→ TASK GOAL: Begin the reply with the line containing "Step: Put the" and end it with the final line of the listing, reproducing every line between exactly and adding nothing.

··· DATASET EXCERPT

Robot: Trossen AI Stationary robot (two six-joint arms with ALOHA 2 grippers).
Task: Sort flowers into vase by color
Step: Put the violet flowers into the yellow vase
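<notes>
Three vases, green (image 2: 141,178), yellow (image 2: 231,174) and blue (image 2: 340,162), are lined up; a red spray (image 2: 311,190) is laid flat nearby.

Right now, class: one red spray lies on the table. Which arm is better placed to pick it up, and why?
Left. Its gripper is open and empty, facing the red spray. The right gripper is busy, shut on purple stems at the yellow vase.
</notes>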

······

→ REPLY TO THE EXERCISE:
Step: Put the violet flowers into the yellow vase
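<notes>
Three vases, green (image 2: 141,178), yellow (image 2: 231,174) and blue (image 2: 340,162), are lined up; a red spray (image 2: 311,190) is laid flat nearby.

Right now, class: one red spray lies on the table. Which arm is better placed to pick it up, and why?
Left. Its gripper is open and empty, facing the red spray. The right gripper is busy, shut on purple stems at the yellow vase.
</notes>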

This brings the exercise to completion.